As Siebert describes it, his team’s project uses optimization to schedule the Chilean Soccer Leagues, which has both a youth league and a professional league with three divisions, and the South American World Cup qualifying tournament.

This is an ongoing project of some years in duration, so many people have been part of the team. Siebert’s involvement began after he took a 2010 undergraduate course in modeling and optimization at the University of Chile, where he earned his undergraduate degree in industrial engineering and his master’s degree in operations management. Homework for this particular course involved scheduling a simpler tournament with fewer teams. Because Siebert did well and demonstrated interest in the problem, his professors, Rodrigo Wolf, Guillermo Durán, and Andrés Weintraub, invited him to join the project full-on. Siebert describes himself as “a huge soccer fan” and says that the project combined his love of soccer and his appreciation for OR.

Siebert explains how the scheduling process developed: “At first, we started working on an optimization model for scheduling the first-division tournament. Given the success of the first year’s scheduling processes, we then extended the project to the other divisions of the professional soccer league and to the youth soccer league. And finally, in 2015, we used our knowledge of the soccer scheduling process to propose the procedure for the South American World Cup qualifiers. The process of scheduling each of the Chilean soccer leagues is very similar.”

The project, which is primarily led by Professor Andrés Weintraub from the University of Chile and Professor Guillermo Durán, from the University of Chile and University of Buenos Aires, has provided many benefits – not only for the Chilean soccer teams themselves, which have seen increased ticket sales and cost reductions due to better travel schedules, but also for the Professional Chilean Soccer Association (ANFP) and for the TV broadcasters. In addition, Siebert says, the optimized scheduling has brought increased “transparency to the scheduling process, improvements to the tournament’s attractiveness [by making the match-ups more competitive and interesting], and fairness for the less dominant teams.”

When asked how it feels to be a finalist for the Edelman award, Siebert describes it as “a dream come true.” He elaborates, “It is the most important award in applied OR, so being a finalist – at this young age – is huge for my career.

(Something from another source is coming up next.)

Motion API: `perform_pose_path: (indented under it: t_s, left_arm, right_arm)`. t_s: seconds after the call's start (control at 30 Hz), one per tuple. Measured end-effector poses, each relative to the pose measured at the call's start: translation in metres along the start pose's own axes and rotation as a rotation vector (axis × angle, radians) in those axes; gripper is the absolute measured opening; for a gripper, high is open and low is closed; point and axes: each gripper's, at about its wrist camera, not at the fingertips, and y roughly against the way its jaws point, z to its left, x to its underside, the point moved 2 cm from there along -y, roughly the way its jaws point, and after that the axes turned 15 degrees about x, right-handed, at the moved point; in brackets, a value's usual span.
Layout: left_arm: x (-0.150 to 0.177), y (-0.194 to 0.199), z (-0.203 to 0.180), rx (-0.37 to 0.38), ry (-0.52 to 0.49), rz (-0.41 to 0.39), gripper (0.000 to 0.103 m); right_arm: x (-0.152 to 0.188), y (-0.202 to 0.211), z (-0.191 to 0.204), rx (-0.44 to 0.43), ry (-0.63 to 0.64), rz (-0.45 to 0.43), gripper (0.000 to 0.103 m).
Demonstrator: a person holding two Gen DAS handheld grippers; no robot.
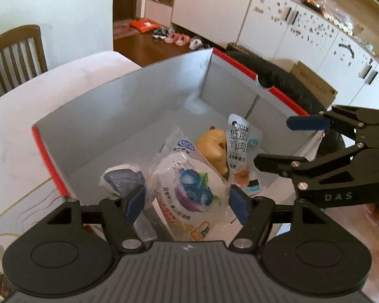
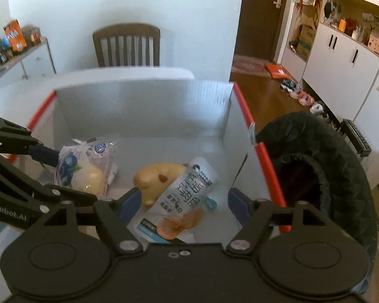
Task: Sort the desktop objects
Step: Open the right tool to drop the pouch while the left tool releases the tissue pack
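Left wrist view showed my left tool gaping around the blueberry packet, pads apart from it. My right tool stood wide over the chicken pouch in the box.

A plain pale wall stands behind the white table; a brown wooden chair with a slatted back is drawn up against it; to one side a low white shelf carries jars and an orange carton. The floor is dark polished wood, with a patterned rug before a dark door; white cabinets with black handles run along the far side, small shoes lined up at their foot; daylight is soft and even.
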Motion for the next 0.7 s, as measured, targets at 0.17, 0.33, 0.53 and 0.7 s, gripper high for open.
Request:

Additionally, because this is the third time that the OR group from my university in Chile has attained the finals for this award, it is very important for the group, but especially for my country. This shows that we have world-class researchers in this field of study.”

Siebert is proud to be a student at Georgia Tech as well, having selected it for its preeminence in operations research. His professors in Chile encouraged him to apply for admission based on the high-quality teaching and research being done at ISyE. He says, “Being here for just one semester has shown me that it was the right decision to choose the OR program in ISyE.”

Siebert and his team will travel to Orlando in April to present this project in the Edelman’s finalists gala at the INFORMS Business Analytics and Operations Research Conference. The winning team will be selected at this conference.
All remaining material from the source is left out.